There are many other search tools that focus on niche industries or offer a different way to find and view information. For example, Wikipedia is the largest encyclopedia with more than 3.3 million English articles (plus +1 million German and +900,000 French articles). Wikipedia's site offers tools within the site to browse and cross discover information.

Other specialized sites are not so much search engines as organizational sites that provide you functions to automatically search and return specific information to you. An example of this is iCurrent.com. iCurrent is a personalized news aggregator, a service that focuses on searching trusted news sites. It also provides the ability for you to create a memorized search. For example, you could setup a search on 'Milk Prices' and iCurrent will create a channel with up to date articles relating to 'Milk Prices' .

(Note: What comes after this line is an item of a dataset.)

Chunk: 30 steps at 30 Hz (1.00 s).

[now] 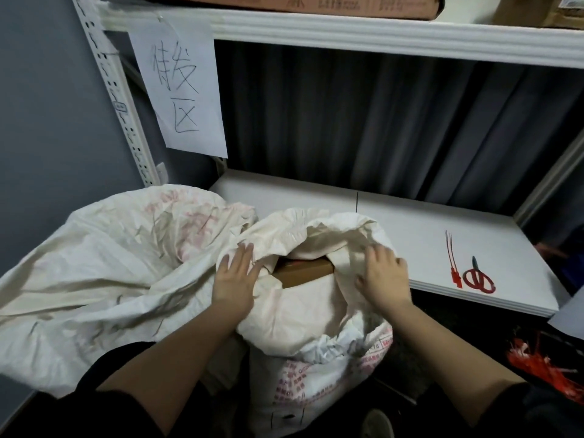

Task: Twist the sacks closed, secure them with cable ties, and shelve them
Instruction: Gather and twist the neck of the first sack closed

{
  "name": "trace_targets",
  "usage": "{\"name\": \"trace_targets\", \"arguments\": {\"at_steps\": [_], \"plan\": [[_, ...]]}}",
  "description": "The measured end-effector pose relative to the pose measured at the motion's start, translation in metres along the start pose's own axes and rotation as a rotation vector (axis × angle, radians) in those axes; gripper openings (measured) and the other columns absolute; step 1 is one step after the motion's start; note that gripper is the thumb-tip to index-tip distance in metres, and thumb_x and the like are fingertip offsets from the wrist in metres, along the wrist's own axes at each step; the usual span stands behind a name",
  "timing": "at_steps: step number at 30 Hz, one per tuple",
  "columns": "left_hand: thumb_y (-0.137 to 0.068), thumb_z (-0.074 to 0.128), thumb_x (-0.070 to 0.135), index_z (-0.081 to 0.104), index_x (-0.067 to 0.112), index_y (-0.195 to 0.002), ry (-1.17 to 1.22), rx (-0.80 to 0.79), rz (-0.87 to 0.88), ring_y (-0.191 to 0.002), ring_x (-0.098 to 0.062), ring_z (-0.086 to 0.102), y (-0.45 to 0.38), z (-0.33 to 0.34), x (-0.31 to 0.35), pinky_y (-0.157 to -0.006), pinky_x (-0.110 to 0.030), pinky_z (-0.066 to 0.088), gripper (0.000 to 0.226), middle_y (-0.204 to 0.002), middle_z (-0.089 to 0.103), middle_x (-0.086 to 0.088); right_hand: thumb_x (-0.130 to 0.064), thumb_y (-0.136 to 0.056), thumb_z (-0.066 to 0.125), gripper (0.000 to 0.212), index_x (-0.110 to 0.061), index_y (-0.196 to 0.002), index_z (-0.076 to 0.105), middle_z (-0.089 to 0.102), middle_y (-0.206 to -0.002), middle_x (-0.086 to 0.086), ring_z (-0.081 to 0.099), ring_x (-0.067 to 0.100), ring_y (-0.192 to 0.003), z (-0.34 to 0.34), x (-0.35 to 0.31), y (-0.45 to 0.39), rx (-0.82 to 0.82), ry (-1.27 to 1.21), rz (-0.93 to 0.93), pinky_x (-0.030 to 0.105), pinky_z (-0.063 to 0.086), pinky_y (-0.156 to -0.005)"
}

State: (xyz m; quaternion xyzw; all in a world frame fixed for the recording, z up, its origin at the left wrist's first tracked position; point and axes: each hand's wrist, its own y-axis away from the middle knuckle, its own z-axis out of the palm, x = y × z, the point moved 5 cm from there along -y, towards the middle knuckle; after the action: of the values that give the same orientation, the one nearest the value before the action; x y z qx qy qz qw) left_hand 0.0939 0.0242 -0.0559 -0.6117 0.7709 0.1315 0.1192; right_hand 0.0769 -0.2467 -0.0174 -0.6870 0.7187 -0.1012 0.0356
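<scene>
A white woven sack with red print stands open in front of me, leaning against the shelf edge. A brown cardboard box shows inside its mouth. My left hand lies flat with straight fingers on the sack's left rim. My right hand rests on the right rim, its fingers bent over the fabric. A second white sack lies slumped to the left, partly on the shelf. Red cable ties lie on the white shelf to the right.
Red-handled scissors lie next to the ties. A handwritten paper sign hangs from the rack's upper beam. Grey curtain fabric closes the back of the shelf. A bundle of red ties lies low at the right.
</scene>
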Motion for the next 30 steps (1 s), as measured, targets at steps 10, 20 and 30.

Other sites organize and search niche focused information like research papers. DeepDyve is a site that aggregates millions of scientific papers and make them available to the researcher for a small fee. The value is that you do not have to go to multiple scientific journal sites to perform the same search.

Even more specialized are the search engines that focus on very narrow subjects. Pipl is focused on helping find people based information: personal profiles, public records and other people-related documents that are stored in databases that are not normally scanned by Google or Bing.

Finally, there is a new kind of search or analysis web based tool being developed called computational knowledge engines. Wolfram|Alpha is one such engine that not only scans websites and makes them easy to discover but it also adds computational tools. For example, using the term 'agriculture' returns several options like 'beef production Brazil vs Argentina' that displays charts, organized tables of comparison data, and further analysis options.

So, when you are about to start a new search, use Google but also use some of these other tools to bring you deeper level data and potentially information on which to make smart decisions.